2) the shoulder seam will hold up. I checked the jacket where I have been carrying a pretty heavy ski/binding set up and I do not have the same problem. Now, 30lbs of law books, that may be a different story and looks like you could be wearing the backpack straps on the outer edges of the shoulders. You may consider making a chest cinch for the backpack to keep the pack straps centered on shoulders instead of flaring to the outside over the seam. Wearing to the outside and mountain biking with that much weight is going to create some stress when straps are directly over the seam. However, if that entire seam (both threads) came completely out, it is in an area that can be resewn (even with single needle machine) and repaired pretty close to OEM condition fairly easily. A repair that could be done locally for prolly $10 or less or we would handle it for you. And, if you lost both threads there is still another seam hidden below, so you would not instantly have half a vest or anything like that. Do trim those off so that there is less friction with pack strap and def get a chest cinch if not already equipped.
01-27-2012, 11:19 AM #6
thanks dude! Like I said, it was no big deal, just pointing it out for the sake of the review. The stuff is super bomber, and I hope the pictures show that hard use really doesn't put a dent in the jacket. I end up going through jackets pretty quickly, but this one will be around a while.

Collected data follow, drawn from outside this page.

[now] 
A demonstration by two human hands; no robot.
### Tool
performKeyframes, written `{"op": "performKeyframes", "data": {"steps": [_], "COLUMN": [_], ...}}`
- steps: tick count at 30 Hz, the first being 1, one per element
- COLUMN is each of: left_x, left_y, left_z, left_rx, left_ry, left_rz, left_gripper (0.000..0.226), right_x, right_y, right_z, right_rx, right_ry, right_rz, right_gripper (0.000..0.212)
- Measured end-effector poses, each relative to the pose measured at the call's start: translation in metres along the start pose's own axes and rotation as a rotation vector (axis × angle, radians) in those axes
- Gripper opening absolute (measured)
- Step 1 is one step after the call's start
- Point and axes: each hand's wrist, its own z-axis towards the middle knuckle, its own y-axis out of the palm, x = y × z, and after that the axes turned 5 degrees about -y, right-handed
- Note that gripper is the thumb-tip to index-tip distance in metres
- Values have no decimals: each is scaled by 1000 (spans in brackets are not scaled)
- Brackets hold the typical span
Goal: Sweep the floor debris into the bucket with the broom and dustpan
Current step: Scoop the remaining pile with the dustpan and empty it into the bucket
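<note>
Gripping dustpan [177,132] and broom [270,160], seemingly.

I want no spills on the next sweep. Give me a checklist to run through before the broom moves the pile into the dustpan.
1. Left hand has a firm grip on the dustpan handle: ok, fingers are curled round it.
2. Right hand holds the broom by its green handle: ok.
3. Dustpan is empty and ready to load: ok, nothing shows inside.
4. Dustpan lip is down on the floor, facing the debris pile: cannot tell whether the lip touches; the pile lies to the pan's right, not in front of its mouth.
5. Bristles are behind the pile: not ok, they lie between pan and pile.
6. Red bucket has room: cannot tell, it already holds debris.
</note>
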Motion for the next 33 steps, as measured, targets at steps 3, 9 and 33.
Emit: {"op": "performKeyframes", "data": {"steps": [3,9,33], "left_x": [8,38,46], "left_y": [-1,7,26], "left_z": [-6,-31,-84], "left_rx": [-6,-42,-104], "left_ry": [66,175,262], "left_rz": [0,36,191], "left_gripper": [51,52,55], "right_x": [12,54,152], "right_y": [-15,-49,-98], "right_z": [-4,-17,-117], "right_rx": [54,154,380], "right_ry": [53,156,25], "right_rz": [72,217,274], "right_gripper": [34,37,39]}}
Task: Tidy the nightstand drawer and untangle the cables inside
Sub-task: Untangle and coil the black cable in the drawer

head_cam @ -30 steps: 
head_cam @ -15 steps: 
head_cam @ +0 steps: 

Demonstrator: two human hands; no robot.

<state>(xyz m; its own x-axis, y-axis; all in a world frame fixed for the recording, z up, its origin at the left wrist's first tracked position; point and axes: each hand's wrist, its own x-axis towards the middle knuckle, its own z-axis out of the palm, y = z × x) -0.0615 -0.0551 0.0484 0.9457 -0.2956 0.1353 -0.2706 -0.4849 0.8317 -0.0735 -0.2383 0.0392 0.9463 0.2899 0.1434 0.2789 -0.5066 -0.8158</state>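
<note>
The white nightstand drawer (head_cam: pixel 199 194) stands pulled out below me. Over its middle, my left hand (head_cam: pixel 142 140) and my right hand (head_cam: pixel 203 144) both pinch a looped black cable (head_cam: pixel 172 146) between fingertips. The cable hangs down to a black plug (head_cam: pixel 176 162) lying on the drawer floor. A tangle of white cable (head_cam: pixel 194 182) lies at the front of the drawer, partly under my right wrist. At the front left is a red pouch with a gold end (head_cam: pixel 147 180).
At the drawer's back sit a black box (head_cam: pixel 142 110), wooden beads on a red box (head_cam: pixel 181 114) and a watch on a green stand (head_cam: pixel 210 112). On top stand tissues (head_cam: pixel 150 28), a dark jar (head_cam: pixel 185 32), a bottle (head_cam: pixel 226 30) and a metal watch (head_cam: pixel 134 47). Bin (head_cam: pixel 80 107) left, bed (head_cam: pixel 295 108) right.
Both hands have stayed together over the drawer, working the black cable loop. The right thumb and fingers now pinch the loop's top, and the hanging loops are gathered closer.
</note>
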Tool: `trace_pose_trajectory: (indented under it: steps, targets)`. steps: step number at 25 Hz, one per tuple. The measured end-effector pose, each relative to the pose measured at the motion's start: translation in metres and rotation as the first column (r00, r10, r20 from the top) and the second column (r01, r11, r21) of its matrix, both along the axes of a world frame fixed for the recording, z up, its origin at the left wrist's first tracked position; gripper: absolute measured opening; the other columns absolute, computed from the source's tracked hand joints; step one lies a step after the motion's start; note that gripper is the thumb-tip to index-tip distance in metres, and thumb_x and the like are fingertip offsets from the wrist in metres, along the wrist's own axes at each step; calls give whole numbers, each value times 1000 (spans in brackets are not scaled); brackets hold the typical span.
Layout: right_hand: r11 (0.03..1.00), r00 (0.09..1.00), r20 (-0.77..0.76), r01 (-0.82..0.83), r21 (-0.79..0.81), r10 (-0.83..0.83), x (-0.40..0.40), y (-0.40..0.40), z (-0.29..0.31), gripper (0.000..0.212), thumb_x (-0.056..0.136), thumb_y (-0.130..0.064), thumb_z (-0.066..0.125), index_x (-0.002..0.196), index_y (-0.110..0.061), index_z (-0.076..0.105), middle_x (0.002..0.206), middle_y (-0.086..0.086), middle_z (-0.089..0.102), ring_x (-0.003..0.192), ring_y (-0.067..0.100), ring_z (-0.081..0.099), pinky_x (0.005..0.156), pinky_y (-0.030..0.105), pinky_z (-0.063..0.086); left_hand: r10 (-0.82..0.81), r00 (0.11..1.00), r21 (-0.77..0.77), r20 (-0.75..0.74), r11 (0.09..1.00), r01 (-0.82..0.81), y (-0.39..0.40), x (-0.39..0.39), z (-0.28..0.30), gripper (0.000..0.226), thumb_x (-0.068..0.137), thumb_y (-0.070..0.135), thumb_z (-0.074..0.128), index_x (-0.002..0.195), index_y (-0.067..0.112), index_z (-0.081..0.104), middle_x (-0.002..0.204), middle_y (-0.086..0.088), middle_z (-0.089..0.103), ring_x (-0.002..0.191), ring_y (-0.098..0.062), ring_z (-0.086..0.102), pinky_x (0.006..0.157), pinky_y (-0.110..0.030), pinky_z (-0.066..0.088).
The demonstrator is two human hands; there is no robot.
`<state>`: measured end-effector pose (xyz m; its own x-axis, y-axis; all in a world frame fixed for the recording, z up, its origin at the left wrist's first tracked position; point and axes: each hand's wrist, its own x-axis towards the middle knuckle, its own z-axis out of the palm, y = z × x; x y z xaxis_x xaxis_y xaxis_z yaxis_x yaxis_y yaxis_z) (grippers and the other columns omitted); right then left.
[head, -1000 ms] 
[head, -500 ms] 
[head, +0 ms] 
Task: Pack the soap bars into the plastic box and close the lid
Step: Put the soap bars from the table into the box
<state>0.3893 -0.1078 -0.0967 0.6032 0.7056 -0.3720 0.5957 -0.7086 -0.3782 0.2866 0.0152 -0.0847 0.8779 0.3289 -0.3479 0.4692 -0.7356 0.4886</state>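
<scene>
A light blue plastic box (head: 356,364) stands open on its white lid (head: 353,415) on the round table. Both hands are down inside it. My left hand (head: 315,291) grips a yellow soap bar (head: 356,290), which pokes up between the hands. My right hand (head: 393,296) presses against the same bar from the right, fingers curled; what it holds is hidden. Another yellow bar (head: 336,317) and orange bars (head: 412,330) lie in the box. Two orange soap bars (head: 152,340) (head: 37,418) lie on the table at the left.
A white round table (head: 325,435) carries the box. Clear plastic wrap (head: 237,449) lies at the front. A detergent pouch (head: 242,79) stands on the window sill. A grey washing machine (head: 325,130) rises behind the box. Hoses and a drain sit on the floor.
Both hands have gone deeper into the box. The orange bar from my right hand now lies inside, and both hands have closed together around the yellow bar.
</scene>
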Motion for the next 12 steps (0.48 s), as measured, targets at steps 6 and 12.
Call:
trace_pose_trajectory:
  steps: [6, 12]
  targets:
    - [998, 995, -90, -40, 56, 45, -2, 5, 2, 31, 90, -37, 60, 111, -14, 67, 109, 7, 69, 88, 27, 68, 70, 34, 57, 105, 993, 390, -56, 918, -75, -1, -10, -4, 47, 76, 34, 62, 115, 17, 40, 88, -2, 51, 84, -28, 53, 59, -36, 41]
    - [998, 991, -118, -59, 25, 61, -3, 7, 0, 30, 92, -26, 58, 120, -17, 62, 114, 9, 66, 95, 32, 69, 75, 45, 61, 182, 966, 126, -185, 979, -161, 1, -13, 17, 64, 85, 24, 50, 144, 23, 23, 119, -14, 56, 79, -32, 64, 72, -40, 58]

Also, This pic is a great way to see how soft and fluffy the inside of the jacket is. It is seriously cozy! Very plush against the skin if you are wearing short sleeves under it for a high output activity.
I certainly hope to see more people rocking the freeride systems/bro or freeride/ON3p combo. Support your roots, ya know?
02-05-2012, 10:20 PM #7
Here's Craig last week in a red Freeride in Summit County CO trees. Thanks for pic Craig.
the local's choice
02-06-2012, 09:21 PM #8
I fit ever gets cold and snows here again, I'll review my jacket in detail.
That 'if' seems so freakin far out there after skiing today.
03-08-2012, 10:44 PM #9
So, is the Nylon overlay on the forearms and elbows just for show? The answer is no!
The pictures show the result of sliding on steep boilerplate about 50' and being stopped by a bunch of rocks. Thought I broke my arm. No main body fabric penetrated. My arm not so lucky, but not broken. Freeride Systems is the team jacket for the highest based SAR team in North America. Jackets constructed in Colorado.